In front of a Country Music Hall of Fame crowd in mid-2016, right around when Dylan’s likewise Nashville-recorded original version blew out its half-century candles, these wagon-wheeling old-timey string-revival journeymen pay mostly reverent tribute to a recklessly rollicking record. They cover all 14 songs, in order, sometimes shortening them by a minute or two; “Pledging My Time,” “Temporary Like Achilles” and “Obviously 5 Believers” get tightened into speedy hoedowns more bluegrass than blues — the latter with cheeky high notes. “Leopard-Skin Pill-Box Hat” has more Dixieland hokum to it. And thanks to Bobby’s old label, Columbia, it’s all yours to hear. --Chuck Eddy

Katy Perry featuring Migos, “Bon Appetit”
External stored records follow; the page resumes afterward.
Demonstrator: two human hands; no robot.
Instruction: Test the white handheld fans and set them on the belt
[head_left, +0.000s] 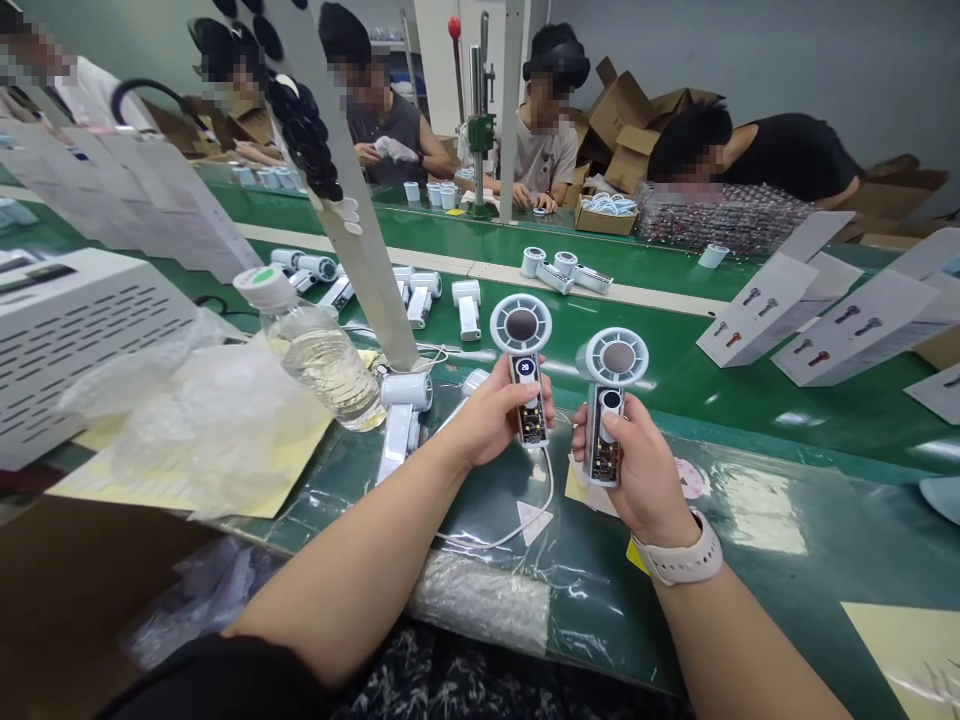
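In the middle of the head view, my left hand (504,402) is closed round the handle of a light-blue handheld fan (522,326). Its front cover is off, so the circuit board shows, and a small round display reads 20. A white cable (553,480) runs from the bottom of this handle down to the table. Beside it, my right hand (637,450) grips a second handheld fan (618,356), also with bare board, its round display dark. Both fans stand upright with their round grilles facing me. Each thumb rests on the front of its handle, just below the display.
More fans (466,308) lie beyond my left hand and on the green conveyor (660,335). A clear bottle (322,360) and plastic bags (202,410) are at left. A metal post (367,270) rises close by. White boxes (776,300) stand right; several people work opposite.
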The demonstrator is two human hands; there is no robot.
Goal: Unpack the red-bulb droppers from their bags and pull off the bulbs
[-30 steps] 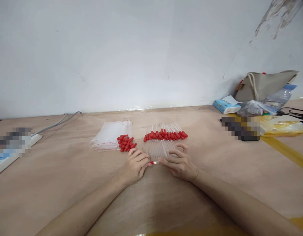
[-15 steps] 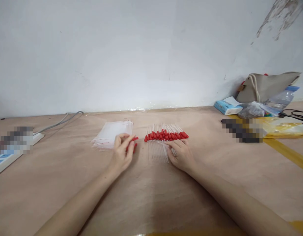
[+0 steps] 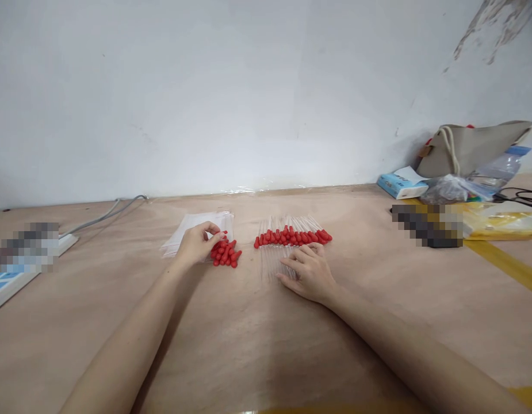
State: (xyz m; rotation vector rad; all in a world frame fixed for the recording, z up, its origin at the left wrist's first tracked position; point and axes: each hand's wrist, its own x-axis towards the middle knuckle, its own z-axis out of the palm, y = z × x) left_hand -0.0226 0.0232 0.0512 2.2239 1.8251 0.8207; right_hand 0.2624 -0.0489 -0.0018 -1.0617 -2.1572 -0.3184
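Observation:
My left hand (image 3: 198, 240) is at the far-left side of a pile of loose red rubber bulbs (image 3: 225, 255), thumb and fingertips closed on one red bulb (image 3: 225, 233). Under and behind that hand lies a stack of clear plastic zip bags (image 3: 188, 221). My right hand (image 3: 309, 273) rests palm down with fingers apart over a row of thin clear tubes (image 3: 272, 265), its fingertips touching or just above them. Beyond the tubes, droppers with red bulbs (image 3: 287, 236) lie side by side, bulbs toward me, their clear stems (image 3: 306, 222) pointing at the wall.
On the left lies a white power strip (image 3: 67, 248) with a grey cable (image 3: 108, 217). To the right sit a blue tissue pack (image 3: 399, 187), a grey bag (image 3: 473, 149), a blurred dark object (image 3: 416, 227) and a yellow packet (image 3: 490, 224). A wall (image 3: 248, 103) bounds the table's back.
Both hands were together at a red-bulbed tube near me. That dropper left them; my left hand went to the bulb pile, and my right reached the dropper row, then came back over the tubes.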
Katy Perry offers herself on a platter, literally, in her new single “Bon Appetit.” Backed by upbeat electronic dance production, Katy uses food references to reel in her lover by telling him that she has an “appetite for seduction” and the cure for his hunger; she is on the menu. When the music breaks down adding treble and 808’s, Migos trade verses until the tempo picks back up to regular speed and Quavo sings his auto-tuned ad libs along side Katy to help close this delicious new track.--Jazmyn Pratt

DJ Khaled featuring Justin Beiber, Quavo, Chance The Rapper, and Lil Wayne, "I'm The One"

DJ Khaled’s latest single is taken from his forthcoming album Grateful, which is partly a tribute to his months-old son. Justin Bieber’s personality dominates here: He sings the first verse and delivers the chorus that’s heard throughout, while the track itself sounds like an outtake from his sessions with Major Lazer. Meanwhile, Quavo of Migos and Lil Wayne drop verses, and Chance the Rapper offers Netflix-and-chilling as a method of seduction. --Mosi Reeves

All That Remains, Madness

It should come as little surprise that All That Remains sound more psychically damaged than ever. The title of their eighth album is Madness, after all. The band’s trademark blend of metalcore heft and hard rock hooks is still present, but it’s now smothered in dense layers of phantom electronics and programmed percussion that give the music a profoundly claustrophobic quality. This is even true of the more melodic cuts, like the fatalist anthem “Nothing I Can Do” and “Rivercity,” one of the set’s handful of bona fide power ballads. That said, to hear All That Remains at their heaviest and most gnarly, blast “Safe House;” its violently jagged, start/stop rhythm and searing hot licks are sure to give you whiplash. --Justin Farrar

Afrojack and David Guetta, “Another Life”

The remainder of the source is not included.